December 6 was a monumental day in the offices of BloodHorse: Arriving in all of its heft and glory was the 2017 hard copy version of our Stallion Register. It is an exciting day in the annual publishing cycle because it means the project is finished and published, and the industry has a great tool to head into next year’s breeding season.
On that same day BloodHorse and Weatherbys launched the Global Stallions app that is now available for Apple and Android phones and tablets. With the app, there is instant access to intel on more than 700 of the leading sires in North America and Europe. The figures, available at the swipe of a thumb, pack quite an impressive punch—pedigrees, sale statistics, and racing statistics.
Add the app to the presence of the Stallion Register Online and breeders now have three platforms from which to access the latest and most detailed statistics in the industry.
It is hard to fathom in this day what went into producing the Stallion Register in the past without the use of computers—for assembly and for printing. From personal past experience, the “stat” pages were written by hand, with information copied from Daily Racing Form chart books, mare information tallied by hand on “mare cards” in the basement of The Blood-Horse, and data from The Jockey Club and Bloodstock Research Information Systems.
At the Gibbs-Inman printing plant in Louisville, Ky., pages were produced on hot-lead type machines with block prints proofed by our research and advertising staff.
Today’s pages, while still requiring a lot of hand work, editing, and proofing…and more proofing, are formatted with the push of a button.

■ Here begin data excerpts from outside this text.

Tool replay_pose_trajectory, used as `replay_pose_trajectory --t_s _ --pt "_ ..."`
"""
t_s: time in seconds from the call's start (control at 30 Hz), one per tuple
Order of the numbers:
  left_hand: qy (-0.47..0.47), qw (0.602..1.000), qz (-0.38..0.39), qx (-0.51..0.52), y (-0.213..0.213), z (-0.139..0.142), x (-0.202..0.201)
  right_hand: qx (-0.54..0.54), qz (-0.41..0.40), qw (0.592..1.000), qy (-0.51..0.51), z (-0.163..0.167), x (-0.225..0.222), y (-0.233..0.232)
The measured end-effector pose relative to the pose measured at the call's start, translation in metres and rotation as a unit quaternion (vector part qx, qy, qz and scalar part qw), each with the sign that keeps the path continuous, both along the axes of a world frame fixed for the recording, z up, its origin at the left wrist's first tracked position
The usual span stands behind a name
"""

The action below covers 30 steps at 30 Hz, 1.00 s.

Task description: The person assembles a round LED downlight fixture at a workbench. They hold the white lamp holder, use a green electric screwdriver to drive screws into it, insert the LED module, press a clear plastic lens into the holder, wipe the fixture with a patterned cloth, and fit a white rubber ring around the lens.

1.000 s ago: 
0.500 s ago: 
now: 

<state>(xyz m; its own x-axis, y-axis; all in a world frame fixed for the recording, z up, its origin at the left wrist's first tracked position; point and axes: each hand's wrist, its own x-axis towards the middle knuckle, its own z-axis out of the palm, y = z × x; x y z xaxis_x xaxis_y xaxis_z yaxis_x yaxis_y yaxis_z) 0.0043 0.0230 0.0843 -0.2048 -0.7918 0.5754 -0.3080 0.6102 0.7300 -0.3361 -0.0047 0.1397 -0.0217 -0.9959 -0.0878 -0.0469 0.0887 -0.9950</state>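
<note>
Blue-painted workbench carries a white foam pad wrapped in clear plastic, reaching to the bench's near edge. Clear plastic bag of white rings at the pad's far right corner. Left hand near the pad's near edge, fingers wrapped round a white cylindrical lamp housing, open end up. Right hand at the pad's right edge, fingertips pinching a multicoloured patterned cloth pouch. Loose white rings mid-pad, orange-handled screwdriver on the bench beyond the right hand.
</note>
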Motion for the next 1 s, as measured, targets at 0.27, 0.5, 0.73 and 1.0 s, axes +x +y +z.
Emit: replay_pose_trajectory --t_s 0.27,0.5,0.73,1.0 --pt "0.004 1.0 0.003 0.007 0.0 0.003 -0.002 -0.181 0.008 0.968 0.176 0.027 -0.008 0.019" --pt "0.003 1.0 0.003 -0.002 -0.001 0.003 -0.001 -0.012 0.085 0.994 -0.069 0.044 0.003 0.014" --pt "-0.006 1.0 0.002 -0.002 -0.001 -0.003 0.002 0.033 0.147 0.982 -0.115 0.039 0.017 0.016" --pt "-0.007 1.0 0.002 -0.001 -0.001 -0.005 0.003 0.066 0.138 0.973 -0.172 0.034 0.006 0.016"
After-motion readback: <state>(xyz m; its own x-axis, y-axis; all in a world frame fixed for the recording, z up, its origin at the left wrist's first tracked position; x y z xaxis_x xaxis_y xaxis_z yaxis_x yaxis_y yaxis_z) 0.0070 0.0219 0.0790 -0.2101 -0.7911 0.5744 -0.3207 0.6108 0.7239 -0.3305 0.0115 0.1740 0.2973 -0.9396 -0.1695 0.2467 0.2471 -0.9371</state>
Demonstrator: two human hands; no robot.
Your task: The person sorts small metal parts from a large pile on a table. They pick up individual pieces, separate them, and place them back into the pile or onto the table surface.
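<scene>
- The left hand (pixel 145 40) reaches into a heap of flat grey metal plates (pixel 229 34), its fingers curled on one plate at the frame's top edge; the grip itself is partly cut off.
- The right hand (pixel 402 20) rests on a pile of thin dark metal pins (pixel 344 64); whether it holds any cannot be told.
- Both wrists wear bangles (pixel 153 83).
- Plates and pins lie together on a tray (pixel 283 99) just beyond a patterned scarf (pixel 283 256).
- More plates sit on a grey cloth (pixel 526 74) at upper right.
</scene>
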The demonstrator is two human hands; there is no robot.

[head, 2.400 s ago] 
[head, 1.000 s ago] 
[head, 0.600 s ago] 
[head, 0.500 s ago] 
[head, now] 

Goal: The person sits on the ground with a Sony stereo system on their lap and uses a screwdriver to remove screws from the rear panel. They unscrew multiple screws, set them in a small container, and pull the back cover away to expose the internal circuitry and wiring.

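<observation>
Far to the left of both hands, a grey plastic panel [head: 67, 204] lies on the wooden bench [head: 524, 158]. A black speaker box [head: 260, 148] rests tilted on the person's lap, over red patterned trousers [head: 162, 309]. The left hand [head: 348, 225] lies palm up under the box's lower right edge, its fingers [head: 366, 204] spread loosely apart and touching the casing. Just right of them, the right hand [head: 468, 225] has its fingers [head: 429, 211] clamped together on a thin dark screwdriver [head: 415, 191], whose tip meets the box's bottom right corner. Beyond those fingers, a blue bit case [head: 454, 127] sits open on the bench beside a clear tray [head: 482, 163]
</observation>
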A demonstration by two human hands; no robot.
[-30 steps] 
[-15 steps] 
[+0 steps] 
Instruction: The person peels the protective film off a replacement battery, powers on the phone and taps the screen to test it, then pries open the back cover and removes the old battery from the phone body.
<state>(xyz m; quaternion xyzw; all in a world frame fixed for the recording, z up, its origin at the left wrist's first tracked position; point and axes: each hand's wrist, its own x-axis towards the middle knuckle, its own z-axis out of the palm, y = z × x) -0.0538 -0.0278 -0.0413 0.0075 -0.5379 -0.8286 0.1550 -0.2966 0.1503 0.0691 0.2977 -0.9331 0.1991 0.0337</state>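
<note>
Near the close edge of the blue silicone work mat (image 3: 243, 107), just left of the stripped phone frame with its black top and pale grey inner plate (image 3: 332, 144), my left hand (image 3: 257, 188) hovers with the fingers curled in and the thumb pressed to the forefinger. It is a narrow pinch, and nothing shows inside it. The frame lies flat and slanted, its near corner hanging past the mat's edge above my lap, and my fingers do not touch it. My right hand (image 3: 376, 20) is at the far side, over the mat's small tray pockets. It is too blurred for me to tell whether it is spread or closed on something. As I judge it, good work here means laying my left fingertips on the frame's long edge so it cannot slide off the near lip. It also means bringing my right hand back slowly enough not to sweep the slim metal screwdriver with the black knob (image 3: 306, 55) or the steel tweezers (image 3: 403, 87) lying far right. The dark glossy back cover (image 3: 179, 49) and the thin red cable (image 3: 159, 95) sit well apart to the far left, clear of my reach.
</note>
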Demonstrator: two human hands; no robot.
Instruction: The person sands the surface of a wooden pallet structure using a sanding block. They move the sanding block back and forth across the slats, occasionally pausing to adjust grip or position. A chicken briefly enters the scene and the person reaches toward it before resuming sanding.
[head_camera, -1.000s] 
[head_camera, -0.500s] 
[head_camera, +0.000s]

There have been a lot of statistical enhancements through the years—this year’s switch to black-type rules for example—but what’s interesting is the look of the page of the print version of the Stallion Register hasn’t changed all that much in the last 50 years, with its four-cross pedigree in the upper right-hand corner, the stallion’s race record, progeny records (or stud analysis), sales data, top runners, female family history, and a “sire blurb” at the bottom as to where he stands, for how much, and whom to contact.
Picture pages have added four-color to the mix since the pages went to white in the 1990s (they were first light blue, then light green starting in 1985).
For more detailed information on the history of the Stallion Register, read Tom Hall’s insightful look in this week’s BloodHorse 100 feature (see page 22).
As for more on the app and its functionality, see page 28. As for the app itself, download it—it’s free—and give it a spin. I guarantee you’ll be impressed.
As we left the office Dec. 10, in the lobby was a sizable pallet stacked with Stallion Registers ready to be put into the mail. BloodHorse long ago offered annual subscribers an “out clause” if they didn’t want to receive the book—there are a lot of mailboxes it doesn’t fit into and some readers are purely racing fans. Nonetheless, our circulation crew noted more than 10,000 hard copies have been delivered or are in the mail.
As for the Stallion Register Online, imagine these year-to-date numbers through Dec. 8: Users—233,381; Sessions—1,022,384; Page views—3,049,356.
As more people migrate to their smartphones for accessing information, the Global Stallion app will take all of these numbers to new heights.